Paul Ellender

Personal information
- Date of birth: 21 October 1974 (age 51)
- Place of birth: Scunthorpe, England
- Position: Defender

Youth career
- 199x–1993: Scunthorpe United

Senior career*
- Years: Team / Apps / (Gls)
- 1993–1994: Scunthorpe United / 0 / (0)
- 1994–1998: Gainsborough Trinity
- 1998–1999: Altrincham
- 1999–2001: Scarborough / 59 / (6)
- 2001–2008: Boston United / 228 / (12)
- 2006: → Chester City (loan) / 5 / (0)
- 2008–2009: Alfreton Town
- 2009: → Boston United (loan) / 12 / (1)
- 2009–2010: Retford United
- 2010–2011: North Ferriby United
- 2020–2021: Bottesford Town / 3 / (0)

= Paul Ellender =

English footballer (born 1974)

Paul Ellender (born 21 October 1974) is an English former professional footballer and former assistant manager of Bottesford Town and Also represented England "C" on 2 occasions during is career.

As a player he was a defender initially playing from 1993 to 2011, he played in the Football League for Boston United and Chester City, and having started his career at Scunthorpe United he also went on to play at Non-league level for Gainsborough Trinity, Altrincham, Scarborough, Alfreton Town, Retford United and North Ferriby United.

==Playing career==
Born in Scunthorpe, Ellender joined Scunthorpe United as a YTS trainee, and went on to sign professional forms, but was released at the end of the 1993–94 season without having made a first-team appearance. He joined Northern Premier League club Gainsborough Trinity, where he became captain, and led the club out in their 1997–98 FA Cup first-round tie against Lincoln City. After a 1–1 draw at Lincoln's ground, Sincil Bank, Gainsborough went out 3–2 in the replay, also played at Lincoln.

Together with centre-back partner Chris Timons, Ellender joined Altrincham in 1998, and helped the club win the Northern Premier League title and gain promotion to the Conference. He was sold to fellow Conference club Scarborough in November 1999. In 2001 Ellender signed for Boston United for £80,000, which was the club's record transfer fee. He went on to captain Boston to the Conference title and promotion to the Football League in 2001–02, and remained with the club until 2008. He was loaned to Chester City in February 2006 for the remainder of the season, but was recalled a month later because of injuries among Boston defenders.

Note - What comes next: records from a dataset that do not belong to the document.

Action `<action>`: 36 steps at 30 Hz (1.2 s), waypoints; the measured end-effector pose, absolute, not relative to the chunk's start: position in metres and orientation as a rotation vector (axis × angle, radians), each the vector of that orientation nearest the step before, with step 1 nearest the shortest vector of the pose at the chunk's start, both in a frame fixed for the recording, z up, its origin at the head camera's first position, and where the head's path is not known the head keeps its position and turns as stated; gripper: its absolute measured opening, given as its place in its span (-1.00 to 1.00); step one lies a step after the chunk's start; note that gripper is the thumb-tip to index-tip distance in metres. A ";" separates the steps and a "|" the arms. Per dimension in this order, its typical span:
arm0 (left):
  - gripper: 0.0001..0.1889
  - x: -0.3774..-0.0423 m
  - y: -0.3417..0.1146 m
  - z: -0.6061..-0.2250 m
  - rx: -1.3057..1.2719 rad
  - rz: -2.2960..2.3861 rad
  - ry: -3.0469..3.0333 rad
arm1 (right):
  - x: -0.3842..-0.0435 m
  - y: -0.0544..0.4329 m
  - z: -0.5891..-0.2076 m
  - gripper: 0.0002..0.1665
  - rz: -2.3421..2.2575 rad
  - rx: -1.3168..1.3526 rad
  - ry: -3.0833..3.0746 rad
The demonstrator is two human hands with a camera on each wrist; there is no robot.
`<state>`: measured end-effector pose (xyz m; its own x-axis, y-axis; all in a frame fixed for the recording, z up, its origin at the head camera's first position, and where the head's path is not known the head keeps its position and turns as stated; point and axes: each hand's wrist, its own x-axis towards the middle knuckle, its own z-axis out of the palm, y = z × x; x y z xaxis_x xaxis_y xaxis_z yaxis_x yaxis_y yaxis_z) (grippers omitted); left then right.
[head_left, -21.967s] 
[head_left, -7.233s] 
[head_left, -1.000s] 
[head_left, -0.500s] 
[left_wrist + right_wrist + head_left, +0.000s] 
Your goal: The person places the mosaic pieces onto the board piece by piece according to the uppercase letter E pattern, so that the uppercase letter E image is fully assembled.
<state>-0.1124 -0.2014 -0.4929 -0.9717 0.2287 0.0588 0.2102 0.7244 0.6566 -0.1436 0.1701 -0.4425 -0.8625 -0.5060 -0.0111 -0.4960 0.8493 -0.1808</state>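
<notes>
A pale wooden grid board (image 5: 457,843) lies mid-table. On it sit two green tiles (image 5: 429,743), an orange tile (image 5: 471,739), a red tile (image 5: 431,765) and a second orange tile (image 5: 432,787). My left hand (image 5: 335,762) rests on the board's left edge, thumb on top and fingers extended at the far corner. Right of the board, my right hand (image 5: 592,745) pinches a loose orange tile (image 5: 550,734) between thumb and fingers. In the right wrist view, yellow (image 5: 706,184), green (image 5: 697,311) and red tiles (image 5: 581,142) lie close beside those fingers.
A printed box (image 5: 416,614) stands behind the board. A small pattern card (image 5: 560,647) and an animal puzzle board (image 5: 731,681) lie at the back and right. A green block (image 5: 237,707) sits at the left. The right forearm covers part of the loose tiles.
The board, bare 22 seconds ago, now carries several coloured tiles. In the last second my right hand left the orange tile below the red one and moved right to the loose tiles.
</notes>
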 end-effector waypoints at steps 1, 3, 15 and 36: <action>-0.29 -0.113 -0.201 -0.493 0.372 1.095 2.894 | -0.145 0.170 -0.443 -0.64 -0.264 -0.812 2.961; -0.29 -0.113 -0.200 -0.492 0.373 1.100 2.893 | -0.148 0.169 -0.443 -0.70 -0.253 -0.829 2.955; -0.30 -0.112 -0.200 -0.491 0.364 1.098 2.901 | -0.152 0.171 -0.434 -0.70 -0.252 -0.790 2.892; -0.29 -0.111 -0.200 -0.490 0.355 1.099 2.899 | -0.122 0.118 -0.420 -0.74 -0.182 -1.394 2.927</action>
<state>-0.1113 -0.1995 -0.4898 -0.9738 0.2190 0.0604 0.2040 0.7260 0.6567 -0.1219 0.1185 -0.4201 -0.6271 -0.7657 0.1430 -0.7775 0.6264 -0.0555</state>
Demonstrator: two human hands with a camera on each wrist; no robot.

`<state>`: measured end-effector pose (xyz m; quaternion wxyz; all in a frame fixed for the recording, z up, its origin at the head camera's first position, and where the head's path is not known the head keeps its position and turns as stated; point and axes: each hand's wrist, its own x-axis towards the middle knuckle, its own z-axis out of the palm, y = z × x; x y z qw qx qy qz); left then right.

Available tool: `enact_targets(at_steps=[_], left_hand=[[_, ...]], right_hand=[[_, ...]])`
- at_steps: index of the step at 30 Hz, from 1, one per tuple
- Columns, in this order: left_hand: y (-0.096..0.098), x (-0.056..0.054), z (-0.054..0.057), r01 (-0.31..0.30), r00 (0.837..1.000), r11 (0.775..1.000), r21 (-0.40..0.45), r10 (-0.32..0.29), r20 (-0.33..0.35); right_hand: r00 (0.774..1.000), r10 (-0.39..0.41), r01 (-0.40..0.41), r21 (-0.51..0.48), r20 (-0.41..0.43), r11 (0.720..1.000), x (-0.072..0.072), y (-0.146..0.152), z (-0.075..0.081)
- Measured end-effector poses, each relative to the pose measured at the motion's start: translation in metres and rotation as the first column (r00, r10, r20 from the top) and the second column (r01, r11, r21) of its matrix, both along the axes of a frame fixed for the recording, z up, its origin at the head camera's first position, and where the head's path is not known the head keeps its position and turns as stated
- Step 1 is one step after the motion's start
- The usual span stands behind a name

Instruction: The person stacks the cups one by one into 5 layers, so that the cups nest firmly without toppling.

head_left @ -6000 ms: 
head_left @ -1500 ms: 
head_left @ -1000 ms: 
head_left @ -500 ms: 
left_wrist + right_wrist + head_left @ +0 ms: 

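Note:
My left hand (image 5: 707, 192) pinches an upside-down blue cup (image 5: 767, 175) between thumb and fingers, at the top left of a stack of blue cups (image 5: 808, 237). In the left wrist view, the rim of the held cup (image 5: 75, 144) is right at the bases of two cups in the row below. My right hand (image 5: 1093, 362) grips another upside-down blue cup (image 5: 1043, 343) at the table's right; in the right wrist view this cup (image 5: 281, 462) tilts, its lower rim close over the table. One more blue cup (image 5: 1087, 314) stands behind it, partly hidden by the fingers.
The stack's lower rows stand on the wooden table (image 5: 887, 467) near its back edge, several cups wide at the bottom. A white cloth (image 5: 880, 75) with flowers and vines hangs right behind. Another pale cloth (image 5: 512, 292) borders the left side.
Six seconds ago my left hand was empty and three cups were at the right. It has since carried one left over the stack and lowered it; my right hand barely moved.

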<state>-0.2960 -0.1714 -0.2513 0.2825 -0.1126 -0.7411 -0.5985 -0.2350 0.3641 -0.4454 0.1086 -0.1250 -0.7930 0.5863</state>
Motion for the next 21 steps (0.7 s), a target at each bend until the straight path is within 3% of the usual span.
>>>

After seven years with Boston, during which time he played 275 games in all competitions, and, according to the club's website, "endeared himself to the club's supporters with a never-say-die attitude", he moved on to Alfreton Town, but re-signed for Boston United on loan in March 2009. At the end of the season, neither Boston nor Alfreton offered him a contract, and he joined Retford United for the 2009–10 season. He joined North Ferriby United during the summer of 2010.

==Coaching career==
Having coached a number of youth teams at Bottesford Town, On 19 May 2020 Ellender was appointed as a player/coach of first team under Jimmy McNeil.

==Personal life==
On 20 May 2021, Boston United named the restaurant at their new stadium after Ellender.